Figure contains an axes object. The axes object with title DT Curves (Raw vs Pre-Smoothed vs Post-Smoothed), xlabel Voltage (V), ylabel dT/dV (°C/V) contains 3 objects of type line. These objects represent Raw DT Curve, Pre-Smoothed DT Curve, Post-Smoothed DT Curve.

In the DT Curves plot, the unsmoothed curve exhibits noisy behavior. The curve with presmoothing is smoother, but excludes some detail. The curve with postsmoothing exhibits some of the noise of the unsmoothed curve, but retains more detail than the presmoothed curve.

The effectiveness of the smoothing techniques depend on the method and window size, which are controlled by the the name-value arguments: PreSmoothingMethod, PreSmoothingWindowSize, PostSmoothingMethod, and PostSmoothingWindowSize.

Investigate Impact of Interpolation Density in Curve Calculation

Visualize the impact of different interpolation point counts on incremental capacity curves without smoothing.

The number of interpolation points controls voltage resolution and curve smoothness. Increasing interpolation points can amplify noise in the derivative calculation, while too few points lead to under-sampling that distorts peak characteristics. This trade demonstrates why optimizing interpolation-point selection and smoothing parameters together is a good approach for accurate differential curve analysis.

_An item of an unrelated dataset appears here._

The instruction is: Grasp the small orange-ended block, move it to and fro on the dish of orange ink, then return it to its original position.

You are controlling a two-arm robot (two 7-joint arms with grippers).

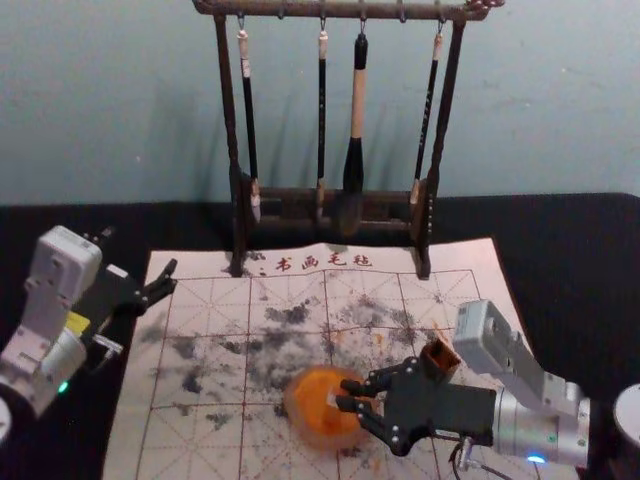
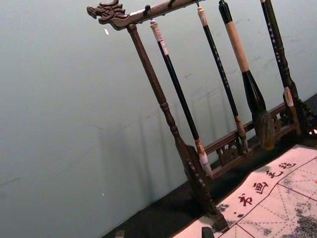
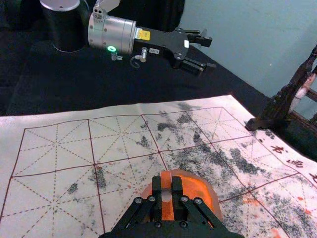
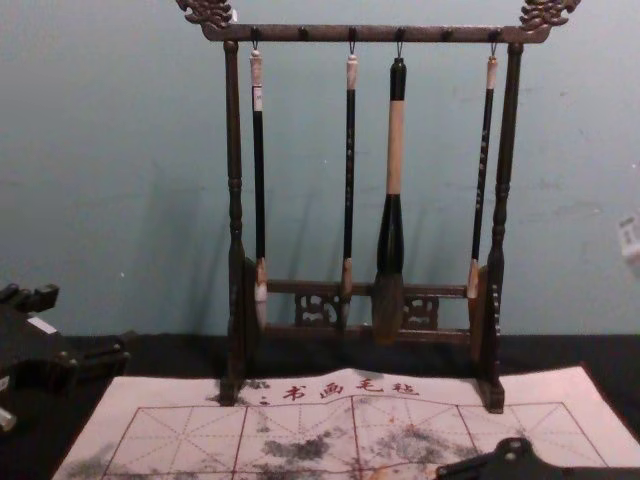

interpolationPoints = [100, 500, 1000, 2000];

figure
hold on
grid on

for i = 1:numel(interpolationPoints)
    [dQdV, ~, ~] = batteryDifferentialCurves(V, I, T, t, ...
        NumInterpolatedPoints = interpolationPoints(i), ...
        PostSmoothingMethod  = 'none', ...
        NoiseTolerance       = 0.002);

    nPts = numel(dQdV.IC);

    plot(dQdV.interpolatedVoltage, dQdV.IC, ...
        'LineWidth', 1, ...
        'DisplayName', sprintf('N = %d', interpolationPoints(i)));
end

xlabel('Voltage (V)')
ylabel('dQ/dV (Ah/V)')
title('Impact of NumInterpolatedPoints on IC Curve Resolution')

xlim([2.6, 3.3])
legend('Location', 'best')
hold off

Figure contains an axes object. The axes object with title Impact of NumInterpolatedPoints on IC Curve Resolution, xlabel Voltage (V), ylabel dQ/dV (Ah/V) contains 4 objects of type line. These objects represent N = 100, N = 500, N = 1000, N = 2000.